Op grond van artikel 11 van de Rtzop, zoals dat tot de inwerkingtreding van de LvBVZ gold, kan de gewezen overheidsdienaar of zijn weduwe slechts restitutie verkrijgen van de helft van de betaalde premies:
a. indien op het tijdstip van beëindiging van zijn dienstverband vaststaat dat hij, als gewezen overheidsdienaar, nimmer rechten aan deze landsverordening zal kunnen ontlenen;
b. indien overeenkomstig artikel 6, vierde lid, afstand is gedaan van de rechten voortvloeiende uit deze landsverordening.

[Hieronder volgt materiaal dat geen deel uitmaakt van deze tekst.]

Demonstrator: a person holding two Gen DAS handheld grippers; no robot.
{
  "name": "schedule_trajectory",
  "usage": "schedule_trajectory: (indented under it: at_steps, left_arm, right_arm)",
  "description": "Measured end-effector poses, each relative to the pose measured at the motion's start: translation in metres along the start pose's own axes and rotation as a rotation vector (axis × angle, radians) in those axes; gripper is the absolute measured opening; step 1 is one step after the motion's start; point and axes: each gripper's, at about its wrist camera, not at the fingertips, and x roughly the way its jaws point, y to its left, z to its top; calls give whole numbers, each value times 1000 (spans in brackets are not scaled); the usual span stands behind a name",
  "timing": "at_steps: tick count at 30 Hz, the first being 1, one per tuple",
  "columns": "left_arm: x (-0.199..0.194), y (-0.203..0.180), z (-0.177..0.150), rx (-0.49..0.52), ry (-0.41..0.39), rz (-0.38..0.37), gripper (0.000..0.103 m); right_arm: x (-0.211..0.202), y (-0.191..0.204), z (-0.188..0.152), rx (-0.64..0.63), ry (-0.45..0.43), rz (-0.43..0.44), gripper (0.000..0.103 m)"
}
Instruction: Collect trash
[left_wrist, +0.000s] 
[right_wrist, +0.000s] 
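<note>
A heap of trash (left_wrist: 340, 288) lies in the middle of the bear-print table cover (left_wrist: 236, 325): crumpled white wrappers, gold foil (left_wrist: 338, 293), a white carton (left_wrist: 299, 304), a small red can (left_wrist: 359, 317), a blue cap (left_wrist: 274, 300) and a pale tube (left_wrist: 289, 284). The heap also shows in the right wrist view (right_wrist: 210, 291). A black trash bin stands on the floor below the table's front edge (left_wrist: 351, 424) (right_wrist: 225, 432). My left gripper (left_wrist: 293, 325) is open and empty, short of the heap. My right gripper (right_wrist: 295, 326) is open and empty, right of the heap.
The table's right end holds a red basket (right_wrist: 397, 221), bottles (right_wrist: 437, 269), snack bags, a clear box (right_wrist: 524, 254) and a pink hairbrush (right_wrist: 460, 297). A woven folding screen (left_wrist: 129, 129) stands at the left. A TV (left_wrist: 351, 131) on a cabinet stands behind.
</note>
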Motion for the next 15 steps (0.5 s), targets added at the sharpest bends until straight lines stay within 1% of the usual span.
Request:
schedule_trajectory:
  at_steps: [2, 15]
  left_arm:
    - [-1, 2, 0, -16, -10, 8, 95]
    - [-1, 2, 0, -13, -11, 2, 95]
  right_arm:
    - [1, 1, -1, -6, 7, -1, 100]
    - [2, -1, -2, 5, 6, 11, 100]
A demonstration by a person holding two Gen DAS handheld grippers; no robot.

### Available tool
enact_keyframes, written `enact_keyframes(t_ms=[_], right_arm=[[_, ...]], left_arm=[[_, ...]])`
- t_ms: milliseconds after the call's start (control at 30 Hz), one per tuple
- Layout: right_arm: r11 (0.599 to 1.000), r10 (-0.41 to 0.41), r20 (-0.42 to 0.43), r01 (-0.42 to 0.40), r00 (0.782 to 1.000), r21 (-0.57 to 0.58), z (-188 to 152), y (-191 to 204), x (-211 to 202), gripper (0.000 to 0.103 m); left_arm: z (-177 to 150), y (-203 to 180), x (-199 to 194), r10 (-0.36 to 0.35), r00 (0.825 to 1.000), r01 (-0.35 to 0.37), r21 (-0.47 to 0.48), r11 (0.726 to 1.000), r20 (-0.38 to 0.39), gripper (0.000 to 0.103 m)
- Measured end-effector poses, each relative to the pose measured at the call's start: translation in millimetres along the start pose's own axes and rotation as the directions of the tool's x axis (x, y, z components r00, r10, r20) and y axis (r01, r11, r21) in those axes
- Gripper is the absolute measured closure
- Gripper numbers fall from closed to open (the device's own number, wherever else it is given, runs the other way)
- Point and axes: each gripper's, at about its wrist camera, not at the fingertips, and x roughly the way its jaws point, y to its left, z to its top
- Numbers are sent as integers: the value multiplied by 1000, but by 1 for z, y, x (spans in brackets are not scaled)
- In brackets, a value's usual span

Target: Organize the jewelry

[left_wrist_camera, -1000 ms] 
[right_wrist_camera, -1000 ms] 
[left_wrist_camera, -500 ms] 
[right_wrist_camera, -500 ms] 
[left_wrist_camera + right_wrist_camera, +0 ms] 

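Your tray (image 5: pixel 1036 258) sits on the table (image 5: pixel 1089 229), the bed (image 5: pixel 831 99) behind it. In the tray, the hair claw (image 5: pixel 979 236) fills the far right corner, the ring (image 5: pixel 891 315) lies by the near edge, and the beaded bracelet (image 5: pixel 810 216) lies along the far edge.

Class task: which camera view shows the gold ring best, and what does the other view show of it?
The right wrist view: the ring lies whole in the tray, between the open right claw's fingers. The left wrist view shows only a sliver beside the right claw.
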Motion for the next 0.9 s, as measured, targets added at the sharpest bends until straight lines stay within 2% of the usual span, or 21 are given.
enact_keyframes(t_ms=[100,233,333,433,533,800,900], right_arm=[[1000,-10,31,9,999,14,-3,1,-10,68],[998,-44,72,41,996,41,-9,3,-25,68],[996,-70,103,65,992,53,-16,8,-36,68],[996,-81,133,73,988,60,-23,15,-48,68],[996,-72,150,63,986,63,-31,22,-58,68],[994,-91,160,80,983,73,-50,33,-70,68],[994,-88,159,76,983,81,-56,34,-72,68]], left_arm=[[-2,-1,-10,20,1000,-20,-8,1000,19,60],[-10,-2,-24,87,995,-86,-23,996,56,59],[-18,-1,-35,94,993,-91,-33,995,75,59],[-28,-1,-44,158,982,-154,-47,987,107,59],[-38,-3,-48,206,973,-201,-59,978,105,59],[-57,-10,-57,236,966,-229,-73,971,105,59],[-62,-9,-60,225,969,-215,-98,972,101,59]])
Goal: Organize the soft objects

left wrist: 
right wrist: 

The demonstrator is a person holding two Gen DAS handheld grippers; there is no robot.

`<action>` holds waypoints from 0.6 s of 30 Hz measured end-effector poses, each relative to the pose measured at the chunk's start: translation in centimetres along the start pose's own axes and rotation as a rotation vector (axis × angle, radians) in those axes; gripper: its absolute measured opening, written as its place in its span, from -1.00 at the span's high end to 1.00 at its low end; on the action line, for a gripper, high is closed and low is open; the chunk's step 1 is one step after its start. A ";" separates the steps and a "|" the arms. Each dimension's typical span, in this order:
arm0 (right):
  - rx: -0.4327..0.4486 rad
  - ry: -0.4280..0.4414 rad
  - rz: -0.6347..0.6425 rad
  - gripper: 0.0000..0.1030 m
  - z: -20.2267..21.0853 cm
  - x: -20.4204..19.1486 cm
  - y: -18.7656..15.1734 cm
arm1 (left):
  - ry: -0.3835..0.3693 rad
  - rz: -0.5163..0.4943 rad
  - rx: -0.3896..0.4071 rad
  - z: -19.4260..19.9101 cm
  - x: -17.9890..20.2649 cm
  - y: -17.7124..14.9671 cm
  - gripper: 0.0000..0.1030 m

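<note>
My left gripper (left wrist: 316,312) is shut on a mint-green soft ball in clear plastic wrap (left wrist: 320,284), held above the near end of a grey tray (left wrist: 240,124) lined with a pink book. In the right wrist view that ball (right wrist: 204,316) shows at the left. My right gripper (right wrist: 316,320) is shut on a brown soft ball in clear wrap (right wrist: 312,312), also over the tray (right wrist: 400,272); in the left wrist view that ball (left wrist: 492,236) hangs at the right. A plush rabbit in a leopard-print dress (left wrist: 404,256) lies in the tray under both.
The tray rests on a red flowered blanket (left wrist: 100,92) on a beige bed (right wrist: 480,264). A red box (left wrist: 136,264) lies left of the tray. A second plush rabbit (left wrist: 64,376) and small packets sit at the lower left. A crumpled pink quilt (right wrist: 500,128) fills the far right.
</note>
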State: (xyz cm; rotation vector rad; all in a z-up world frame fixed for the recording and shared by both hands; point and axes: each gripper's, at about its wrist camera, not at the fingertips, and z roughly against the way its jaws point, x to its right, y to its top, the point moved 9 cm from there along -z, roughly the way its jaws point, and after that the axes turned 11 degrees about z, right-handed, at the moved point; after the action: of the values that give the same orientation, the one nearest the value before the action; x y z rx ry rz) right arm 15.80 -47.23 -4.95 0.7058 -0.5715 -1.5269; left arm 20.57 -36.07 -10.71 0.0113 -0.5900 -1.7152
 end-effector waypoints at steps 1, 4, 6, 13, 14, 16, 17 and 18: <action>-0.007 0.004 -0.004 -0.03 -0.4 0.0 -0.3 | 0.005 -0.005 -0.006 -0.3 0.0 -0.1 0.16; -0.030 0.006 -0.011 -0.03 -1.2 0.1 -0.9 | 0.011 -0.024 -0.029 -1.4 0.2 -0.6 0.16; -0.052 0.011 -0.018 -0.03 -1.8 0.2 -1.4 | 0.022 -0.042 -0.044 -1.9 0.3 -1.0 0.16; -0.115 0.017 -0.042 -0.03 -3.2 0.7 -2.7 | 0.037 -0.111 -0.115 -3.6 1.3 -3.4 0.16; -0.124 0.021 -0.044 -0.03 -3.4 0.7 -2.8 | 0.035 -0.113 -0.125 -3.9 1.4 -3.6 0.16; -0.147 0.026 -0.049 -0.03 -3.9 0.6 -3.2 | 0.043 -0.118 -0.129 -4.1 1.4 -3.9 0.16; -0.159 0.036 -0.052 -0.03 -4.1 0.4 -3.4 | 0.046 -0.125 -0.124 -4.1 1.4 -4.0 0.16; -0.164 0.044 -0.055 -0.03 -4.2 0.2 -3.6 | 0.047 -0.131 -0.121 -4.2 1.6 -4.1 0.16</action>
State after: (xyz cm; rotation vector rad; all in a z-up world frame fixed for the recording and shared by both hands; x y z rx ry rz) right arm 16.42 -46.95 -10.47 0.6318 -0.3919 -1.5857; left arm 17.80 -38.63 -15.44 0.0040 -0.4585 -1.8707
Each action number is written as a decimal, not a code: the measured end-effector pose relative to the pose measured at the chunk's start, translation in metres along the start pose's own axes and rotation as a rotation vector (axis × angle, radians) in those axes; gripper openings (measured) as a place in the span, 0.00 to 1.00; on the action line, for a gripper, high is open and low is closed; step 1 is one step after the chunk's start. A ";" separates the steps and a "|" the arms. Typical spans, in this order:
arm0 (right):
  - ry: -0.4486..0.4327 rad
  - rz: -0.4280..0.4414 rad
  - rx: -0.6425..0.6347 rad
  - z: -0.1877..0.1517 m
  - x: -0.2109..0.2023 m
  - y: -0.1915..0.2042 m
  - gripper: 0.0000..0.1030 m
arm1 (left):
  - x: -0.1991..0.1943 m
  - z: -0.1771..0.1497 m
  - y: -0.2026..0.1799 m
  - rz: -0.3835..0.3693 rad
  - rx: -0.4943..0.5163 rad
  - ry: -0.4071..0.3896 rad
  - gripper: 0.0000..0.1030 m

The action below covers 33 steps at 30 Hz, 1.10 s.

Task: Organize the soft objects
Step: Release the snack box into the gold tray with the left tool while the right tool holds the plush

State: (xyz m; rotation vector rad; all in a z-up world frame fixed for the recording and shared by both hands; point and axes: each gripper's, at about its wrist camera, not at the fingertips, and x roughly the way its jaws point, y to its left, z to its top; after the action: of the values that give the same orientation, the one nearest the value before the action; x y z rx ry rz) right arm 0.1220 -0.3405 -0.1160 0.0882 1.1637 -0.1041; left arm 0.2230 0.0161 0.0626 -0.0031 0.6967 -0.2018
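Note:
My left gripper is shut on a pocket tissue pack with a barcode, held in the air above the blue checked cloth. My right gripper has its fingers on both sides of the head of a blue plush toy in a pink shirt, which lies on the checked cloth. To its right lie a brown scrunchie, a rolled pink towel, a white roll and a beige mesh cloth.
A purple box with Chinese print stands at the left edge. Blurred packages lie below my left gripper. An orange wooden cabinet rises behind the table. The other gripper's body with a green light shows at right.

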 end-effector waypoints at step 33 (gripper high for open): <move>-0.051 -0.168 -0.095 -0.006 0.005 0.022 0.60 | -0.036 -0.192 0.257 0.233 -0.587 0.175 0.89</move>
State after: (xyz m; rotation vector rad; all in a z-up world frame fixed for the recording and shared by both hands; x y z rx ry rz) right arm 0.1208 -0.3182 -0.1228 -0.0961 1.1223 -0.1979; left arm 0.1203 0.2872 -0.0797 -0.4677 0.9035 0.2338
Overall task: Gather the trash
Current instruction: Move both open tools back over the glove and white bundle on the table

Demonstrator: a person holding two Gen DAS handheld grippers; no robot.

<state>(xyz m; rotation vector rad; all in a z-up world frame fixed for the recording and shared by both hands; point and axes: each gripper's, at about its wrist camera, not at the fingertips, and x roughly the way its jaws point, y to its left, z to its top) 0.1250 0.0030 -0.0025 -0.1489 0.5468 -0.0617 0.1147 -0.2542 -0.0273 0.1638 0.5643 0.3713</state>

2. De bestreden beschikking is door verweerder genomen ter uitvoering van de Rtzop. Zoals het Gerecht reeds eerder oordeelde zie de uitspraak van 23 december 2015, zaaknrs. 2015/65728 en –66359 staat voor belanghebbenden bij een ter uitvoering van de Rtzop genomen beschikking bezwaar open bij het Gerecht in ambtenarenzaken (Gaz). In dit geval is eiser geen (voormalige) ambtenaar, maar een daarmee voor de toepassing van de Rtzop gelijkgestelde, voor wie op grond van de RAr geen bezwaar bij het Gaz openstaat. Het Gerecht is nochtans van oordeel dat het in het belang is van een goede rechtsbedeling dat de rechtsbescherming van de RAr geldt voor alle beschikkingen genomen ter uitvoering van de Rtzop, omdat anders interpretatieverschillen zouden kunnen ontstaan tussen de onderscheiden rechterlijke colleges, wat tot rechtsongelijkheid tussen de betrokken overheidsgepensioneerden zou kunnen leiden. Gelet op dit zwaarwegende, aan het rechtszekerheidsbeginsel ontleende belang, ziet het Gerecht aanleiding het beroep van eiser door te zenden naar het Gaz om het daar te doen behandelen als tijdig gemaakt bezwaar tegen de afwijzing.
Uit het voorgaande volgt dat het Gerecht zich onbevoegd dient te verklaren.
3. Voor een proceskostenveroordeling bestaat geen aanleiding.

Beslissing

Het Gerecht
verklaart zich onbevoegdkennis te nemen van het beroep.
Aldus vastgesteld door mr. D. Haan, voorzitter, en A. Ramirez en mr. J. Sybesma, leden, en in het openbaar uitgesproken op 11 januari 2019, in tegenwoordigheid van de griffier.
Tegen deze uitspraak staat hoger beroep open binnen
zes wekenna kennisgeving van deze uitspraak. Zie hoofdstuk 5 van de Lar.